Nas primeiras 24 horas da batalha de Verdun, em 1916, a artilharia alemã despejou 1 milhão de bombas sobre as linhas francesas. Um milhão de explosões em um dia e os alemães só avançaram poucas centenas de metros. A batalha deixou mais de 800 mil baixas e, ao fim de 10 meses de carnificina, praticamente nada se modificara no desfecho da I Guerra.
Verdun lembra a política brasileira. Todos os dias, incontáveis ataques contra adversários são disparados nas redes sociais, em uma guerra em que nada altera o quadro político. A barragem de ofensas e golpes baixos é absorvida pelo terreno de batalha digital e pouco afeta o ânimo de apoiadores de um ou outro lado. O que demonstra poder de mudar cenários e a esfriar paixões ideológicas não é a artilharia adversária: é o fogo amigo.
Os dois atuais pólos da política brasileira, representados pelo lulismo e pelo bolsonarimo, são férteis em atear fogo às próprias vestes. Bolsonaro não precisava nem de críticos. A cada vez que se entusiasmava com os fãs em seu cercadinho, soltava o verbo para dizer mais alguma sandice e comprar brigas desnecessárias – sua batalha particular contra as vacinas, por exemplo, o assombrará pela eternidade.
Já Lula, que precisa desesperadamente de apoio ao centro se quiser aprovar algo substancial no Congresso, tem no MST e na presidente do PT, Gleise Hoffmann, duas inesgotáveis baterias de fogo amigo. Ao voltar a invadir fazendas e espalhar insegurança, o MST endossa o discurso bolsonarista do “risco vermelho”, tudo de que o lulismo não precisava em seu retorno ao poder. Ao alugar os ouvidos de Lula para incendiar suas falas, Gleise cuida de afastar o discurso de centro do governo – uma estratégia similar à dos bolsonaristas para sustentar o atrito constante.
Bolsonaro encontrou no ministro Alexandre de Moraes o inimigo para manter as bases radicais mobilizadas. Lula encontrou no presidente do Banco Central, Roberto Campos Neto, o alvo para acender a ira da base à esquerda. Bolsonaro e Lula, por sinal, incorporaram argumento idêntico, o de que Moraes e Campos Neto não foram eleitos e, portanto, têm menos legitimidade que eles. Trata-se de bombardeio que só inflige danos em que o detona. No bolsonarismo, culminou com o desvario de 8 de janeiro. No lulismo, os sobressaltos represam as taxas de juros nas alturas.

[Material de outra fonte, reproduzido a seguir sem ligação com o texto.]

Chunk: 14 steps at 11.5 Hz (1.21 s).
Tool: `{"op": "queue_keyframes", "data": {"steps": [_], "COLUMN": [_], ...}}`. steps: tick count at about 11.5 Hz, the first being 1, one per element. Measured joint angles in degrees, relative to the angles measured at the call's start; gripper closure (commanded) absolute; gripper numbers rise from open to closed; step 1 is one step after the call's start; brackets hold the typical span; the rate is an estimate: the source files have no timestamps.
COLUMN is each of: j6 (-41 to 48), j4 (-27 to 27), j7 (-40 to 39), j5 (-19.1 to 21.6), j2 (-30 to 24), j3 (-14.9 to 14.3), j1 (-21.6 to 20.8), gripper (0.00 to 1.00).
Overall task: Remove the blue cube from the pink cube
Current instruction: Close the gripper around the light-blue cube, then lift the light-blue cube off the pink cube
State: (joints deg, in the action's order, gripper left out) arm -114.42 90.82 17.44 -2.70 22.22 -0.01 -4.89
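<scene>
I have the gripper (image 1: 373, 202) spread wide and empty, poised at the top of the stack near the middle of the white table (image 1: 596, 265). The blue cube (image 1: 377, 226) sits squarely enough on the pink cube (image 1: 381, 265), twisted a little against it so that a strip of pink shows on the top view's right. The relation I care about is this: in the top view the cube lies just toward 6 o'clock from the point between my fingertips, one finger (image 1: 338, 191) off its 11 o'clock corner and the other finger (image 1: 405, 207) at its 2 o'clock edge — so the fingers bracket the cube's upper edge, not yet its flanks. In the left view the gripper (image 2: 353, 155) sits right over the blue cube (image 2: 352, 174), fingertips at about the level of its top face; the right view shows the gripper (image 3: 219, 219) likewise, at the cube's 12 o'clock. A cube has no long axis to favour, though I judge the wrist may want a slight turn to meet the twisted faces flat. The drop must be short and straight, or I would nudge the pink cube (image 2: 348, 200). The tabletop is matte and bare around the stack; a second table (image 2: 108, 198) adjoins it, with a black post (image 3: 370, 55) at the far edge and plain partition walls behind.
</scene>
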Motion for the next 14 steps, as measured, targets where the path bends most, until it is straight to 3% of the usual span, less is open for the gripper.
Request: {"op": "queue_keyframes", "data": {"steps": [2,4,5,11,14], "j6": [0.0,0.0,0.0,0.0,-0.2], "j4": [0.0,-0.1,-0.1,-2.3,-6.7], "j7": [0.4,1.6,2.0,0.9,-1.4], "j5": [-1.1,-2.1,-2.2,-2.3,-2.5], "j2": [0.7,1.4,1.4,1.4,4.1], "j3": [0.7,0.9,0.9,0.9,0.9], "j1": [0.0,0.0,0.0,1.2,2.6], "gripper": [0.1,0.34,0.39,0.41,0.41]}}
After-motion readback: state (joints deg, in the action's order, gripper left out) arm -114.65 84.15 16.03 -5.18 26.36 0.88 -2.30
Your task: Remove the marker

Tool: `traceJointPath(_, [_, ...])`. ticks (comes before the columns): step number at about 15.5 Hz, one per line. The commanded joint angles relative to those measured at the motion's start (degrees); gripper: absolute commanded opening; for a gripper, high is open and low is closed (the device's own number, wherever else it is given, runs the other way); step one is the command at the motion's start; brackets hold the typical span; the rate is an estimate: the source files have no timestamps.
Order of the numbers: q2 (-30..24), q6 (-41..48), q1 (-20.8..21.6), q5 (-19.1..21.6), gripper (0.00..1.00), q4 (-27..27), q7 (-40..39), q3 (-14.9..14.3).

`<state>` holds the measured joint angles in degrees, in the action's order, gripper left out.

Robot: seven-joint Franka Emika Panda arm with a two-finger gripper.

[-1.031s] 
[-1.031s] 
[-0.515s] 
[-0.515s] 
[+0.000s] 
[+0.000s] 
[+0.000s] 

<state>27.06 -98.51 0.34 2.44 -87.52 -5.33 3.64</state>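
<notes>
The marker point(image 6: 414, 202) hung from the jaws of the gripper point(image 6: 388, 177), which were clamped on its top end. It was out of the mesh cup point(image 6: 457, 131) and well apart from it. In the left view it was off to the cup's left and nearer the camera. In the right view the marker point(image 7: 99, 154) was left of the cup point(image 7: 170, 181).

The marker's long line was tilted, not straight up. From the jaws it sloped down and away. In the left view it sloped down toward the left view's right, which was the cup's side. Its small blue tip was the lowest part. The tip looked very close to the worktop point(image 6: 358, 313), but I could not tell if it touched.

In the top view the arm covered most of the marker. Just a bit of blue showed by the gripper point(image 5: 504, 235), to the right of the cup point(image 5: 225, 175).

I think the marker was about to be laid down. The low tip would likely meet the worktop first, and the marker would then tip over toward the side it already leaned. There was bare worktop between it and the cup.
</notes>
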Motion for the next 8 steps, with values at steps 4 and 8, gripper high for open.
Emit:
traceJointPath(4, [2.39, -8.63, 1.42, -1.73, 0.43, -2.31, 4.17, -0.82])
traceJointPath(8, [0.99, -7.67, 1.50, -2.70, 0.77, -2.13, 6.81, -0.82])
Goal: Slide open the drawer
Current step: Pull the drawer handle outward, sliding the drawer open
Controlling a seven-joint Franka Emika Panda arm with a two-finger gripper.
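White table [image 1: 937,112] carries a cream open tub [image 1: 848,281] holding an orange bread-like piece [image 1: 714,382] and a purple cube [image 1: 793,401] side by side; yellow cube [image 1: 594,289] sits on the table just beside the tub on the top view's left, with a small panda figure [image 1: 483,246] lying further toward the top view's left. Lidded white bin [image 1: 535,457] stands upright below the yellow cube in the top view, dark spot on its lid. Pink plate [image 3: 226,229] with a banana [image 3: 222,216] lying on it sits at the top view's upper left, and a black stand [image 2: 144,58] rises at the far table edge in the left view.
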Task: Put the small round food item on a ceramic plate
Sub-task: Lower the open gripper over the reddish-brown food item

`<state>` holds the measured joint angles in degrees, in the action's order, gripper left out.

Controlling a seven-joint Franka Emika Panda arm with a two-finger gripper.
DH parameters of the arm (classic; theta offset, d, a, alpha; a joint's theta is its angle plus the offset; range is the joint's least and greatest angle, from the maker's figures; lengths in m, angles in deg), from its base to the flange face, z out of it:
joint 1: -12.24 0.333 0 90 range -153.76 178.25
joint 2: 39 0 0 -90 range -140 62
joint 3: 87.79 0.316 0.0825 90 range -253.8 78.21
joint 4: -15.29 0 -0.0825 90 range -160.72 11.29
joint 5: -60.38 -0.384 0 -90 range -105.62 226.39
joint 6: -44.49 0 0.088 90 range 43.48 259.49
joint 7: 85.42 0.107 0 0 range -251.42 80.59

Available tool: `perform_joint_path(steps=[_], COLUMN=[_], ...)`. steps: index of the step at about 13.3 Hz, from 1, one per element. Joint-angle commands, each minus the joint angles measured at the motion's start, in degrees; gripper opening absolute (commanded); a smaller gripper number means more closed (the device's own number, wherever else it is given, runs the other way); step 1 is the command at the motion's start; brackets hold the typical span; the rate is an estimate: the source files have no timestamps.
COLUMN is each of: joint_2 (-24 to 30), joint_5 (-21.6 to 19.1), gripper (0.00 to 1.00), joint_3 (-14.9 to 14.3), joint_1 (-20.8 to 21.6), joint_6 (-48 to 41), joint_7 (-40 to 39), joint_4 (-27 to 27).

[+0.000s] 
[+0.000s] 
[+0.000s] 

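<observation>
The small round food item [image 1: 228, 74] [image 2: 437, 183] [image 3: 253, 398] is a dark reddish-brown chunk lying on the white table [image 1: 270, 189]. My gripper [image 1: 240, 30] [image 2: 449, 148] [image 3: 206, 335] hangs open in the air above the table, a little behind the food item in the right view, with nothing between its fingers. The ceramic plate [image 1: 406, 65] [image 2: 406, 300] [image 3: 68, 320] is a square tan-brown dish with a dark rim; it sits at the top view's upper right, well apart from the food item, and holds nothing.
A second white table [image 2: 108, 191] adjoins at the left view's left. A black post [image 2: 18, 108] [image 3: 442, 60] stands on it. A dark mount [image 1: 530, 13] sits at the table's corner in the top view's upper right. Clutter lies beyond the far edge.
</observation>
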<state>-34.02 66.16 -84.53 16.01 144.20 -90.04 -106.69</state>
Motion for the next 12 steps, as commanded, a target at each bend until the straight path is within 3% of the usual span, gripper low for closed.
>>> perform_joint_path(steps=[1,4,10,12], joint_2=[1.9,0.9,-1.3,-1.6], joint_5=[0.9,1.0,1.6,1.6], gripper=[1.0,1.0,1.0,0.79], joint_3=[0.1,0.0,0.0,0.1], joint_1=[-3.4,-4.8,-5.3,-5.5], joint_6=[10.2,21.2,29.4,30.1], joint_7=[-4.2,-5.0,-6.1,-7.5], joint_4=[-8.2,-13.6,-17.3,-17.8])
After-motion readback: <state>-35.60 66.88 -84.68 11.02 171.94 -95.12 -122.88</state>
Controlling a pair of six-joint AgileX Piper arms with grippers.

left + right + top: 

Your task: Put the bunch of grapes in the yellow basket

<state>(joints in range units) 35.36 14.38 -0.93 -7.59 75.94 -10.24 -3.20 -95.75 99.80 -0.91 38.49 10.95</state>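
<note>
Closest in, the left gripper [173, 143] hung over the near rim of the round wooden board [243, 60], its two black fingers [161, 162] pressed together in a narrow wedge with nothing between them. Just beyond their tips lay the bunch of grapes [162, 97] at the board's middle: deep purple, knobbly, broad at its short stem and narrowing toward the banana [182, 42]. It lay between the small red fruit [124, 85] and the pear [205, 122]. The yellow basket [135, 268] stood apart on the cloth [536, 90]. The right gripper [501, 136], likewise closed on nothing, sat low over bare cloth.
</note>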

Ao fim das batalhas, constata-se que são os atos e erros de quem governa, e não o palavrório adversário, que definem os altos e baixos das trajetórias políticas. Não é o bolsonarismo que incentiva o MST a brandir a ameaça de um novo “abril vermelho”. E não foi o PT que achou por bem usar estruturas do Estado para pôr as mãos em joias milionárias regaladas pela ditadura saudita. Tiros no pé, como se vê, têm de sobra.